### WHAT IS REQUIRED
For the data below, report the number of lines that contain the string "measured" and nothing else.

### GIVEN DATA
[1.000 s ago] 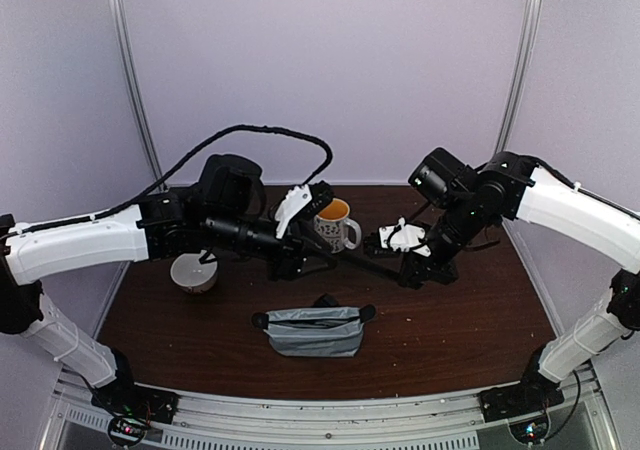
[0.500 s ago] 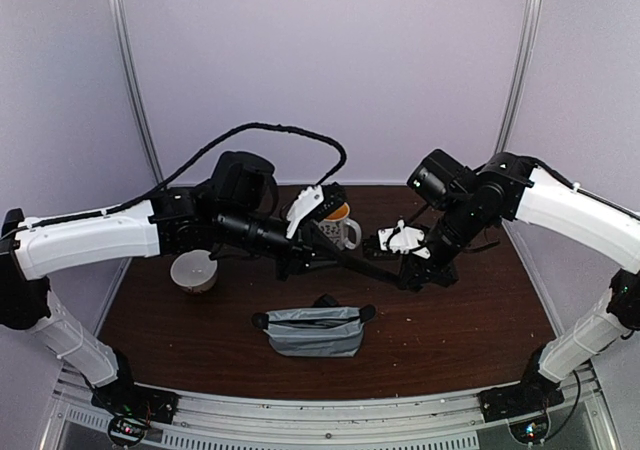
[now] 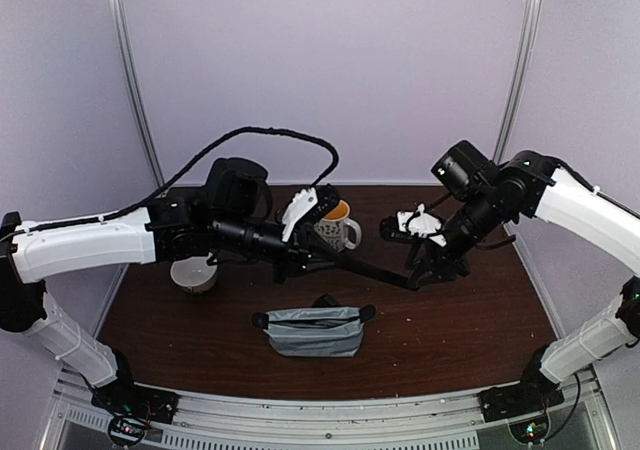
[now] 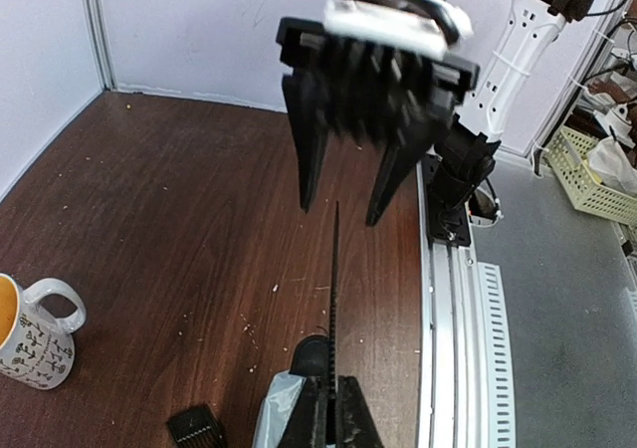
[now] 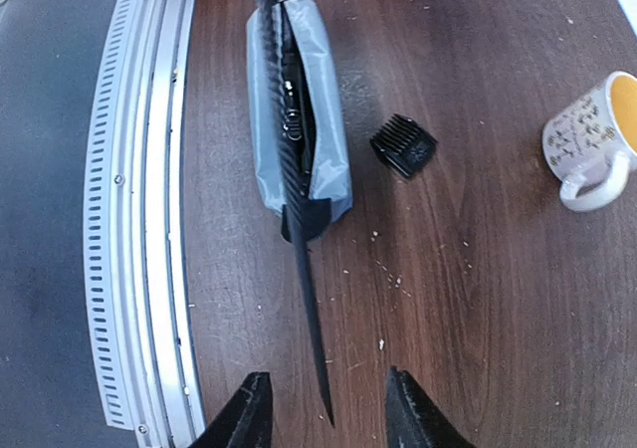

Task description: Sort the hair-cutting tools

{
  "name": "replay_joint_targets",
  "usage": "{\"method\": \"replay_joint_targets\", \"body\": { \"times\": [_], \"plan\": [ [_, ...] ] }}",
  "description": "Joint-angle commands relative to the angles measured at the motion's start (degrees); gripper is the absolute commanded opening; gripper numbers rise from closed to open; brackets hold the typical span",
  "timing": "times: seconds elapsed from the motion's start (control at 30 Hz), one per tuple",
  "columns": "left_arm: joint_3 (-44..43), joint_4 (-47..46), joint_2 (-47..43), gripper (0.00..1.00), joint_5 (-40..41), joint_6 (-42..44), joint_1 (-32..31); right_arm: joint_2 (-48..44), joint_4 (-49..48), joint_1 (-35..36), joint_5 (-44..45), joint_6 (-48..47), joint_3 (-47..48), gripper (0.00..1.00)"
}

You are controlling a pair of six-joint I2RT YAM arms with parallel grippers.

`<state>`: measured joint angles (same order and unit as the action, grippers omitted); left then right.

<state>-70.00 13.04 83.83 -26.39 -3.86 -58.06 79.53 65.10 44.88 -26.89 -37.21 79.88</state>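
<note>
Above the counter (image 3: 470, 330), well clear of it, left fingers (image 4: 311, 420) pinch a thin black comb (image 4: 333, 269) by one end, tip aimed at right fingers (image 4: 304, 139), spread either side of it w/o touching. Prob. a handover so right can place it.

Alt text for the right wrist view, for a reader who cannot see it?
The right gripper, open, frames the tip of a thin black comb held out by the left gripper. A grey pouch behind them, a small black block and a mug sit on the brown table.
</note>
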Motion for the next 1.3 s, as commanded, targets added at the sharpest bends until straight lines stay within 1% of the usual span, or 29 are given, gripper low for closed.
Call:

### WRITTEN REPLY
2